Ni los millones donados por magnates ni los avances científicos serán capaces de ofrecer al hombre algo que solo le compete a Dios: la vida eterna para nuestra frágil carne, como estamos experimentando en las presentes circunstancias.
Y cuando la vida eterna se hace aquí carne en el hombre, hace presente a Dios con el amor entregado y derramado en las personas que nos rodean, con sus carencias; carencias de bien, de pan, de salud, de amor, de sentido. Sus rostros gritan el deseo de una mirada compasiva que los levante, el anhelo de ser reconocidos como la criatura a la que su Creador ha amado por sí misma.
Nuestra mirada y nuestra manera de vivir en Cristo no pueden sino transmitir a cada uno el sentir de Dios para que en cada momento de la vida que Dios nos regala pueda escuchar: “¡Es bueno que tú existas!”. Y la tarea merece todas nuestras fuerzas, todo nuestro empeño, porque de esa manera nos hacemos bien a nosotros mismos, o mejor, porque de esa manera Dios nos hace bien y nos abastece con sus dones.
‘¿Dónde estás, Señor?’: “Os lo aseguro, cada vez que lo hicisteis con uno de estos mis pequeños, a Mí me lo hicisteis” (Mt 25, 40). Dios se ha hecho hombre. El Dios encarnado ha tomado el puesto del pobre, del más débil para alzarlo. Siendo Dios, ha tomado la condición de niño. El más pobre entre los pobres mendiga nuestro amor: “Os aseguro, cuanto hacéis a uno de estos mis pequeños hambrientos, sedientos, enfermos, excluidos, desnudos, privados de libertad, a Mí me lo hacéis”.
La vida eterna comienza ya en la caridad. Cada gota de amor, de bien gratuito tiene un valor infinito que no se puede medir: el Salvador se dio a Sí mismo por nosotros.
Bien sabemos que en la tarde de la vida solo queda el amor. San Juan Pablo II decía así: “Solo el amor me lo ha explicado todo. El hombre no puede vivir sin amor; él es para sí mismo un ser incomprensible, su vida está vacía de sentido si no se le revela el amor, si no se encuentra con el amor, si no lo experimenta y no lo hace suyo” (Redemptor hominis, 10).

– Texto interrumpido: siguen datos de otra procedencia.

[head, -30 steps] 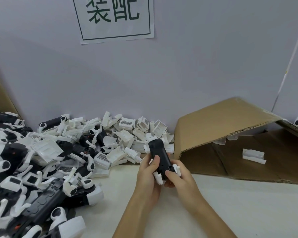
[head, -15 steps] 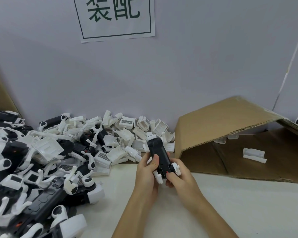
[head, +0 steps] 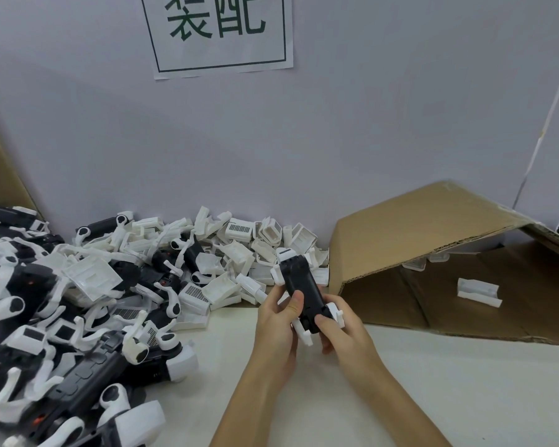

Ojalá estas Navidades sean un despertar del olvido de Dios y un reconducirnos a la memoria de Dios y a su promesa de vida abundante: “Yo he venido para que tengan vida, vida en abundancia” (Jn 10, 10).
Feliz Navidad, os deseamos todo Bien; que la presencia del Dios Amor reine en vuestras vidas, en vuestros hogares.